Activity –
Exact reproduction required: the lines below from the line with "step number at" to the line with "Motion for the", both ends included, and no others.

Collected data –
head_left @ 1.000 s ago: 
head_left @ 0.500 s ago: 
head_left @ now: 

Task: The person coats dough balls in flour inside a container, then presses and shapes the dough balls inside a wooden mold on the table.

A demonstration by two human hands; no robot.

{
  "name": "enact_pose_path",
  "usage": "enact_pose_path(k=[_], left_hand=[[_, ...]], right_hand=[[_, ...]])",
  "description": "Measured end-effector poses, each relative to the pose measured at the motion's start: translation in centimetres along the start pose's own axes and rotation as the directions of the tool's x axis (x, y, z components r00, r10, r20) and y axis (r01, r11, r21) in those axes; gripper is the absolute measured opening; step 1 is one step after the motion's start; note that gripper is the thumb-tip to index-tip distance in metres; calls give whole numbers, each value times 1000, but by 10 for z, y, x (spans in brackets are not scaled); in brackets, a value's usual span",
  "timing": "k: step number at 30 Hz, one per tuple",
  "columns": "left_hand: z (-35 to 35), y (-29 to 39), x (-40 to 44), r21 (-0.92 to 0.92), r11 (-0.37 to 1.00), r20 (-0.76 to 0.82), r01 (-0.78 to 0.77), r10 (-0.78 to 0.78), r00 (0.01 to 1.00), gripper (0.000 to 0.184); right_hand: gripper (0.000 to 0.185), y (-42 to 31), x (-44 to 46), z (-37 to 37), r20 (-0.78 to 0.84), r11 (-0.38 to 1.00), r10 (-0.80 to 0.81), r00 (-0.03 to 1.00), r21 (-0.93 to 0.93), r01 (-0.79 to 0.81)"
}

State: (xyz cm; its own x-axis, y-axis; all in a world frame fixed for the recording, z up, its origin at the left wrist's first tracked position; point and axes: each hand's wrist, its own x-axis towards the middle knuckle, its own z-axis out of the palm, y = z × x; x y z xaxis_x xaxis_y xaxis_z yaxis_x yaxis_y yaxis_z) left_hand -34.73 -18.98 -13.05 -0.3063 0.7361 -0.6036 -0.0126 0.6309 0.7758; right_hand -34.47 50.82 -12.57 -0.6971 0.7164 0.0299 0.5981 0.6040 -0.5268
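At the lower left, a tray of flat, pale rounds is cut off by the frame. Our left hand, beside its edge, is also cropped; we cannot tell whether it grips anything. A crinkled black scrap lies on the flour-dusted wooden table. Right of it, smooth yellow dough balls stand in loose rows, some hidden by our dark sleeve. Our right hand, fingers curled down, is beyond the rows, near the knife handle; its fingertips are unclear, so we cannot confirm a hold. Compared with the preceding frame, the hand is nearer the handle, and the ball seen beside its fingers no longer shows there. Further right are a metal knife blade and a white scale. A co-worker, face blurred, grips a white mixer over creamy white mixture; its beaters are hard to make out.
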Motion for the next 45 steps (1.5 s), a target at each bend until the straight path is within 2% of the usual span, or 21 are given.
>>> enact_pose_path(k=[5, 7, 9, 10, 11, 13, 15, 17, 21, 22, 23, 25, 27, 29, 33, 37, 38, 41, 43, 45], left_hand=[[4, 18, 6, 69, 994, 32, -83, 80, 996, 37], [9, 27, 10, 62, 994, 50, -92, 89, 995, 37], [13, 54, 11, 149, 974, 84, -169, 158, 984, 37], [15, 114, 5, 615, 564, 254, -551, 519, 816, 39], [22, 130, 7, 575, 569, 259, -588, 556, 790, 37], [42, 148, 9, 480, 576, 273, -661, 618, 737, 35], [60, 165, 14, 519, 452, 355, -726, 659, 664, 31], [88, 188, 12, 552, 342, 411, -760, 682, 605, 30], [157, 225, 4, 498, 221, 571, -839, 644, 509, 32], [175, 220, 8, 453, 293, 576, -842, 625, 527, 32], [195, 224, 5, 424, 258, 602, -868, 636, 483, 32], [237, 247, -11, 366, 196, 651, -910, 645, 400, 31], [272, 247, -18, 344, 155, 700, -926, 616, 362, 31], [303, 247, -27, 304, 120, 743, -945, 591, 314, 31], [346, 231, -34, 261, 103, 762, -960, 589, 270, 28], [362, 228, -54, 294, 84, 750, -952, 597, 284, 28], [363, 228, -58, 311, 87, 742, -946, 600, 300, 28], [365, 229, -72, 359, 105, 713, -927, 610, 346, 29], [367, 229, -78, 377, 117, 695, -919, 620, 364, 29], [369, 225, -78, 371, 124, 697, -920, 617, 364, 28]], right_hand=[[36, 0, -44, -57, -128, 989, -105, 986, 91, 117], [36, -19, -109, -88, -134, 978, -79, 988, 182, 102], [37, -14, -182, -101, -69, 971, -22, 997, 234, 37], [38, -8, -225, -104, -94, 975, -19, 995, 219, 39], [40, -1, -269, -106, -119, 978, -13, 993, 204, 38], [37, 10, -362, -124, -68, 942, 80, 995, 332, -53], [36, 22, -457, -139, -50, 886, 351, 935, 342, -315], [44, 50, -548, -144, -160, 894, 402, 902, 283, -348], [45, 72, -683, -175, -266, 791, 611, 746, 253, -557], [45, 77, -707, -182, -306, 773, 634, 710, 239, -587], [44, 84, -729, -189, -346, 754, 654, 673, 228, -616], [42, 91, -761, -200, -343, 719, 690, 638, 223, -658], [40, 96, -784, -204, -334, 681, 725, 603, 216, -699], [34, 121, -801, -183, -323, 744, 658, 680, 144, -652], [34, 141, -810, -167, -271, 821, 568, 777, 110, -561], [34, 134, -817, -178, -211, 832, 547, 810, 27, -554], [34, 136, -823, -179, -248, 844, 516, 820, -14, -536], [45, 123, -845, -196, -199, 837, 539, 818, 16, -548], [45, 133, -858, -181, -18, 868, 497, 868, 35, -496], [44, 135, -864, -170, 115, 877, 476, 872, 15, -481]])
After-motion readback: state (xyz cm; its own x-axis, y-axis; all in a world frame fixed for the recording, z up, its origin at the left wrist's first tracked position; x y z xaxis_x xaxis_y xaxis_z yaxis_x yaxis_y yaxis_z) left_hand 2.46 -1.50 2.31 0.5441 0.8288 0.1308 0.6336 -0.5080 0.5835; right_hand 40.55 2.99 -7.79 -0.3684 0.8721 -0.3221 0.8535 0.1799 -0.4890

Result of this task –
  "timing": "k: step number at 30 Hz, one per tuple",
  "columns": "left_hand: z (-35 to 35), y (-29 to 39), x (-40 to 44), r21 (-0.92 to 0.92), r11 (-0.37 to 1.00), r20 (-0.76 to 0.82), r01 (-0.78 to 0.77), r10 (-0.78 to 0.78), r00 (0.01 to 1.00), gripper (0.000 to 0.184); right_hand: gripper (0.000 to 0.185), y (-42 to 31), x (-44 to 46), z (-37 to 37), r20 (-0.78 to 0.84), r11 (-0.38 to 1.00), r10 (-0.80 to 0.81), r00 (-0.03 to 1.00), r21 (-0.93 to 0.93), r01 (-0.79 to 0.81)"
}

State: (xyz cm; its own x-axis, y-axis; all in a world frame fixed for the recording, z up, its origin at the left wrist's first tracked position; point and axes: each hand's wrist, its own x-axis towards the middle knuckle, its own z-axis out of the palm, y = z × x; x y z xaxis_x xaxis_y xaxis_z yaxis_x yaxis_y yaxis_z) left_hand -34.73 -18.98 -13.05 -0.3063 0.7361 -0.6036 -0.0126 0.6309 0.7758; right_hand -34.47 50.82 -12.57 -0.6971 0.7164 0.0299 0.5981 0.6040 -0.5268
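At the lower left, a tray of flat, pale rounds is cut off by the frame. Our left hand, beside its edge, is also cropped; we cannot tell whether it grips anything. A crinkled black scrap lies on the flour-dusted wooden table. Right of it, smooth yellow dough balls stand in loose rows, some hidden by our dark sleeve. Our right hand, fingers curled down, is beyond the rows, near the knife handle; its fingertips are unclear, so we cannot confirm a hold. Compared with the preceding frame, the hand is nearer the handle, and the ball seen beside its fingers no longer shows there. Further right are a metal knife blade and a white scale. A co-worker, face blurred, grips a white mixer over creamy white mixture; its beaters are hard to make out.
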Motion for the next 45 steps (1.5 s), a target at each bend until the straight path is within 2% of the usual span, or 21 are given.

Reply complete, and nothing else is required.